A program consists of a sequence of type definitions, followed by a sequence of variable declarations, followed by a sequence of function definitions. This is called the "global scope."

The variable declarations in the global scope may use the options

• input
• output

There must be exactly one global function definition with option main.
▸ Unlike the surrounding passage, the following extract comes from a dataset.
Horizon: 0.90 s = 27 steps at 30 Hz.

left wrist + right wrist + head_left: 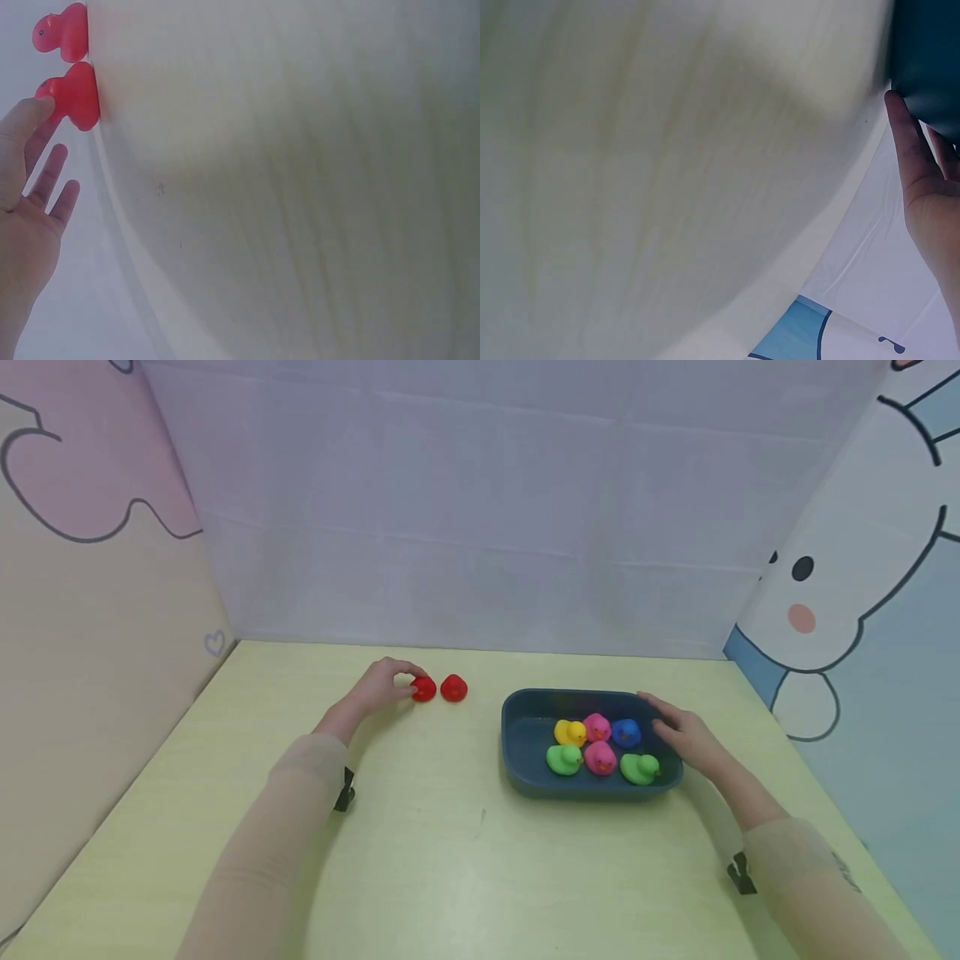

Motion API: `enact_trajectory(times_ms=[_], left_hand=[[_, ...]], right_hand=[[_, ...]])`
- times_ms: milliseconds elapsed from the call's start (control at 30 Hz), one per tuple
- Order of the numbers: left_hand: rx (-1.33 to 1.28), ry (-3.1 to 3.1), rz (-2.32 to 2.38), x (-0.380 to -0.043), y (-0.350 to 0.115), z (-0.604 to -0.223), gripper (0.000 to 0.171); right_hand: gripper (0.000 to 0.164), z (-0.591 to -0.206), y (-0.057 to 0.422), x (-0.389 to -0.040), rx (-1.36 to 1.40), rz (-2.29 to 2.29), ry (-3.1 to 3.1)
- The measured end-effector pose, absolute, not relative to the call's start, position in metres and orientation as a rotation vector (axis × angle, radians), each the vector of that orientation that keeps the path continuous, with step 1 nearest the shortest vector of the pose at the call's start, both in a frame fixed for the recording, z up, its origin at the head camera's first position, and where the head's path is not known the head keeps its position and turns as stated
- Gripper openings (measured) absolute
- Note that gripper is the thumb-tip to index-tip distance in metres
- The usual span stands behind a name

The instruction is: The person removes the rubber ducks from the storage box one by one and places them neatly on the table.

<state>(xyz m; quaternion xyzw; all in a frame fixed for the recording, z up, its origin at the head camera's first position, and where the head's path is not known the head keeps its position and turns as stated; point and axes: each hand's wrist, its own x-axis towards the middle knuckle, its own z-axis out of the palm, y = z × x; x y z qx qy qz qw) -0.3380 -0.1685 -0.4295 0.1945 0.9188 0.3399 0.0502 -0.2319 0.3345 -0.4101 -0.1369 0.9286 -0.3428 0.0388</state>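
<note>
My left hand [381, 685] pinches a red rubber duck [424, 689] between thumb and fingertips, the other fingers spread apart in the left wrist view. The duck stands on the table, and a second red rubber duck [453, 688] sits just right of it. My right hand [688, 737] holds the right end of a dark blue tray [517, 777], thumb over the rim. Its outer fingers lie against the tray's outside in the right wrist view. Inside the tray are a yellow duck [570, 732], a blue duck [626, 733], pink ducks [600, 758] and green ducks [564, 760].
The pale wooden table [420, 860] reaches back to a white cloth wall [480, 527]. Printed side panels stand at left and right, the right one with a cartoon figure [825, 593]. A black clip [345, 789] hangs at the left sleeve, another [741, 872] at the right.
</note>
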Motion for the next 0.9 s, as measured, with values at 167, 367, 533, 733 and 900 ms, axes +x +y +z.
enact_trajectory(times_ms=[167, 367, 533, 733, 900], left_hand=[[0.591, 2.81, 1.054, -0.338, -0.17, -0.429, 0.035], [0.631, 2.837, 1.072, -0.333, -0.17, -0.421, 0.036], [0.64, 2.842, 1.09, -0.328, -0.17, -0.412, 0.039], [0.609, 2.837, 1.115, -0.324, -0.166, -0.408, 0.041], [0.596, 2.85, 1.141, -0.315, -0.158, -0.4, 0.041]], right_hand=[[0.051, -0.41, 0.334, -0.233, -0.423, -1.046, 2.848], [0.051, -0.411, 0.335, -0.234, -0.422, -1.041, 2.841], [0.051, -0.409, 0.335, -0.233, -0.415, -1.041, 2.83], [0.051, -0.408, 0.337, -0.233, -0.412, -1.033, 2.838], [0.051, -0.408, 0.338, -0.232, -0.418, -1.043, 2.841]])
This function must consume no inputs and return an Integer (check this).

Semantics

Semantics issues

• define every possible cast
• define every possible +, etc.
• define every kind of pointer value and casts between pointer types
• casts between pointer and integer types?

Values

Transitions

Libraries

Which libraries require system functions? pointer, ... Should these be called part of the language, or not?

Questions

• fix notation for contracts
• quotes around variables in declarations? Could be awkward but might simplify parsing.
• quotes around function names in definitions, prototypes? Could be awkward.
• is there ever a need for a function prototype? Could variable decl notation be used instead? NO, variable decls are different, those are state variables.
• should we leave our parameter names in abstract and system functions? They are not needed for anything. THEY ARE NEEDED FOR CONTRACTS, sometimes, and maybe for documentation. Consider making them optional.